*** Data block

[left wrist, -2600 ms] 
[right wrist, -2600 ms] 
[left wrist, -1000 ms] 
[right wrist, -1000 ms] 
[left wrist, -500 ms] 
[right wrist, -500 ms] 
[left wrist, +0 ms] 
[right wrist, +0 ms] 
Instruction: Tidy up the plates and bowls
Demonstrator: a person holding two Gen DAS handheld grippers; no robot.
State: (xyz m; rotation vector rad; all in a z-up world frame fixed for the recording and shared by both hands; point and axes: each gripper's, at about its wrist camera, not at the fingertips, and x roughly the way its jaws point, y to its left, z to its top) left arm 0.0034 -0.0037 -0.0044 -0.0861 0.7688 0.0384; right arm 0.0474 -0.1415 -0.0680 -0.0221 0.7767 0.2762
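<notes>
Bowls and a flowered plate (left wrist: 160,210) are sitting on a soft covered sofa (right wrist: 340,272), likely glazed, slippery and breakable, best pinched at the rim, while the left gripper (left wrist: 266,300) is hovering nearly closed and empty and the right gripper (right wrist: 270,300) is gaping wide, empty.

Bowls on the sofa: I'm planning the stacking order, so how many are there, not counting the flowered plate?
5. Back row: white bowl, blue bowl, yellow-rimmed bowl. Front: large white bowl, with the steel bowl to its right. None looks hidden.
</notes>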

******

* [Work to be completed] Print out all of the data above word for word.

* [Solution to this task]
[left wrist, -2600 ms] 
[right wrist, -2600 ms] 
[left wrist, -1000 ms] 
[right wrist, -1000 ms] 
[left wrist, -500 ms] 
[right wrist, -500 ms] 
[left wrist, +0 ms] 
[right wrist, +0 ms] 
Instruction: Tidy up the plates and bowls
Demonstrator: a person holding two Gen DAS handheld grippers; no robot.
State: (xyz m; rotation vector rad; all in a z-up world frame fixed for the recording and shared by both hands; point and axes: each gripper's, at about its wrist camera, not at the fingertips, and x roughly the way its jaws point, y to its left, z to its top) left arm 0.0034 -0.0037 -0.0044 -0.0861 0.7688 0.0384; right arm 0.0474 -0.1415 -0.0680 -0.0221 0.7767 0.2762
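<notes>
Bowls and a flowered plate (left wrist: 160,210) are sitting on a soft covered sofa (right wrist: 340,272), likely glazed, slippery and breakable, best pinched at the rim, while the left gripper (left wrist: 266,300) is hovering nearly closed and empty and the right gripper (right wrist: 270,300) is gaping wide, empty.

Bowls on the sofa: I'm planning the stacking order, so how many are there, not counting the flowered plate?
5. Back row: white bowl, blue bowl, yellow-rimmed bowl. Front: large white bowl, with the steel bowl to its right. None looks hidden.
</notes>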

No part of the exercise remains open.